The Workhouse
Online submission    Thank you Jemima for sharing this wonderful Artaud-based piece.
Contributor - Jemima Cattel final year Business Administration and Sociology, Aston University

*NOTE* - This is a performance piece.  No actor is actually hurt in any way.  All aspects of the performance are carefully staged.

    The audience enter the auditorium. There is barely enough light for them to see the chairs that they must sit on, which form an octagon around the performance area. A voice booms out from the darkness requesting that the audience tie the loose rope, which is by their chairs, to their arm. They are then ordered to move to their left every time they hear a whistle blow. When they are settled slowly the lights are turned up. so that they audience are aware of the performers (set 1). Dressed in black they stand in a circle surrounding a tall shroud covered in a thick black sheet. Soft lilting music can be heard from the speakers as the performers move around the performance area, miming the playful movements of young Victorian children (Skipping, jumping, pushing a hoop, spinning a top). The lights suddenly flash off. Uncomfortably loud, industrial metal music can be heard through the speakers. The lights switch on full beam (set 2) and the performers now face each other (masked) in a square, still surrounding the shroud. Strobe light.
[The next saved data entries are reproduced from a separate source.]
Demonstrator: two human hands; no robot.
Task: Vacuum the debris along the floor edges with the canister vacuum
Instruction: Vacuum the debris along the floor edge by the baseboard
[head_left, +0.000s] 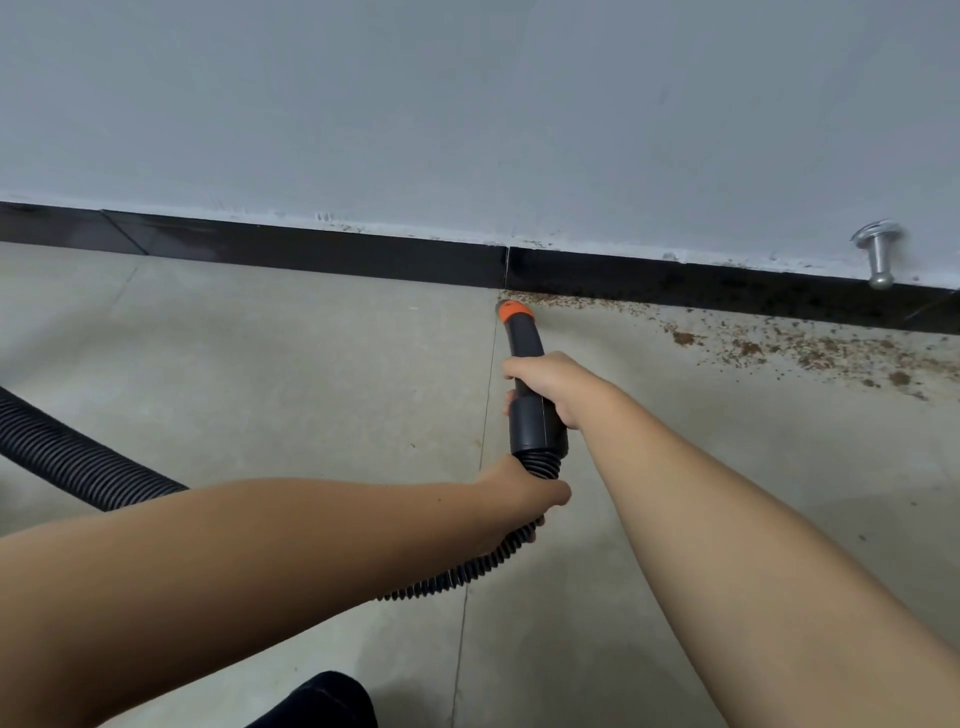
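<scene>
A black vacuum nozzle (525, 340) with an orange tip (515, 310) points at the foot of the black skirting board (363, 260). My right hand (550, 384) grips the nozzle's rigid handle from above. My left hand (519, 499) holds the ribbed black hose (78, 457) just behind the handle's cuff. Brown crumbly debris (779, 343) lies along the skirting to the right of the tip and spreads onto the grey floor. The tip touches the left end of that debris line. The canister itself is out of view.
The hose loops away to the left across the grey tiled floor (260, 389). A metal doorstop (879, 254) sticks out of the wall low at the right, above the debris. A dark trouser knee (322, 701) shows at the bottom edge.
</scene>
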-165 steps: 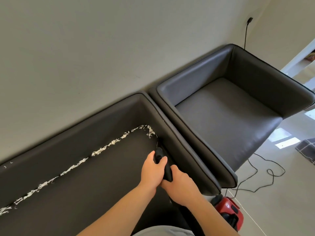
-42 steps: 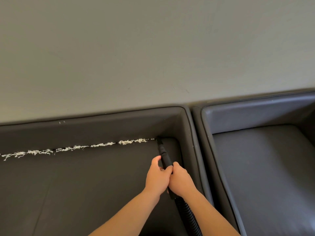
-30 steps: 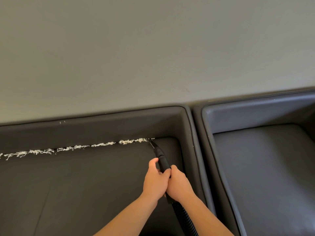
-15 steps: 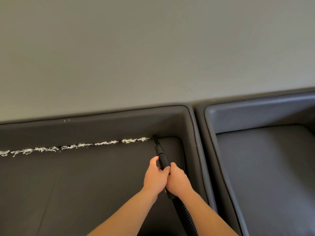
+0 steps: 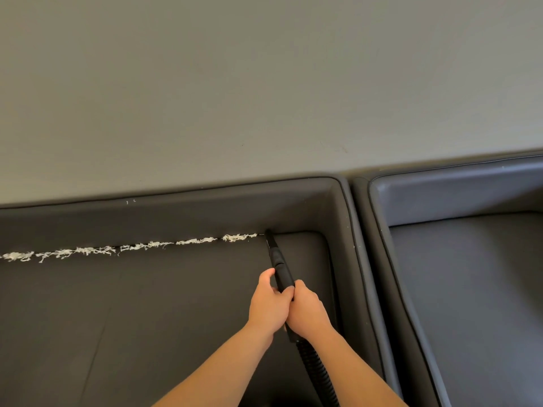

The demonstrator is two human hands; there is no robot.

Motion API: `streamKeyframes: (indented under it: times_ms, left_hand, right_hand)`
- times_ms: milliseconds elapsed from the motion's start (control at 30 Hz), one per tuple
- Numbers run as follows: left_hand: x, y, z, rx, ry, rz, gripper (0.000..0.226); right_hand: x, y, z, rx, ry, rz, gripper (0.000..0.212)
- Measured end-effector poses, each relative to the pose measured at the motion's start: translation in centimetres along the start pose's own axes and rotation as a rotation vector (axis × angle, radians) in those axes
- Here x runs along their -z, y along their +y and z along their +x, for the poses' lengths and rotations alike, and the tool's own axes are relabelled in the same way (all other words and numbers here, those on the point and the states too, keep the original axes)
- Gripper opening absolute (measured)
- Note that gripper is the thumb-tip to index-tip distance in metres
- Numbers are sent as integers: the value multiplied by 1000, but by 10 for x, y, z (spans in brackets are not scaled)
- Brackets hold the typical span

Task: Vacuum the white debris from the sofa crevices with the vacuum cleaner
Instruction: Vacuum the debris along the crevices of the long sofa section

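The slim black vacuum crevice nozzle (image 5: 277,259) is gripped by the left hand (image 5: 269,305) and right hand (image 5: 308,314), fingers wrapped tight for steadiness, its tip set into the dark leather sofa's (image 5: 164,304) far crevice, where the shredded white debris (image 5: 129,248) stretches leftward.

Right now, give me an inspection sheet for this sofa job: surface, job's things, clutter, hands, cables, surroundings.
Surface: dark sofa; seat seam visible at lower left.
Job's things: white debris lines the back crevice from the left edge up to the nozzle; the crevice right of the nozzle looks clean. Nozzle tip sits in the crevice at the debris line's right end.
Clutter: a few white specks on the backrest top.
Hands: left hand and right hand both hold the nozzle's grip, side by side.
Cables: ribbed hose runs from the nozzle toward the bottom edge; no cord seen.
Surroundings: plain wall behind; grey armchair beside the sofa on the right.
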State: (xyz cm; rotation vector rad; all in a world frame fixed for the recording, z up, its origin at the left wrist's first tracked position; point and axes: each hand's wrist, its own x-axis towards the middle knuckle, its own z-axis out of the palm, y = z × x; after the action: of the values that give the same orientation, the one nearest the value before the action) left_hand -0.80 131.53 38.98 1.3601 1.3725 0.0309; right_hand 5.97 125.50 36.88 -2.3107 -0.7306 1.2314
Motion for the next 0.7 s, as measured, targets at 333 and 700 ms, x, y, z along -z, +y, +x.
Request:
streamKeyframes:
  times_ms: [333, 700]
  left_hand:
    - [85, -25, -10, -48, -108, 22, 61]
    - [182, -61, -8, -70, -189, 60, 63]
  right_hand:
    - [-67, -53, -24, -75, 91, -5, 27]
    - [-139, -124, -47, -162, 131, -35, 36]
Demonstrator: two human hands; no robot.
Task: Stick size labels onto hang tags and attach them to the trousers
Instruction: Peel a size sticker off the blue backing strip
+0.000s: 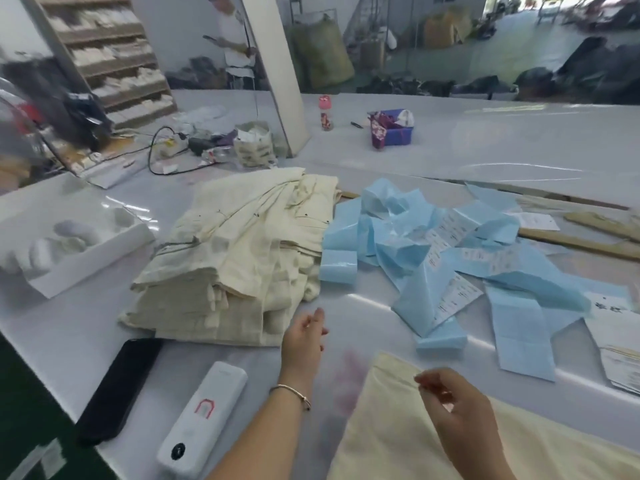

The performers move mechanically towards each other appearing to buckle under the weight of heavy objects (mimed), which must be passed to one another. Whenever one performer reaches another a whistle blows and they have to go back to their starting positions and begin the robotic mime again. All the while the audience must move to the left every time they hear the whistle. This continues for three to four minutes depending on how long the rope takes to get taut. A final whistle is blown at the same time the lights are switched off, so that the audience is in blackness again. Then a loud piercing scream is heard and the lights come on full pelt to show the performers in tableaux screaming and pointing to the foreman (previously hidden under the black sheet) hung by a rope that is tied around his/her neck with a whistle in his/her mouth. This is the same rope that is attached to the audiences' wrists. Silence as the audience realize that they have killed the foreman.  The End.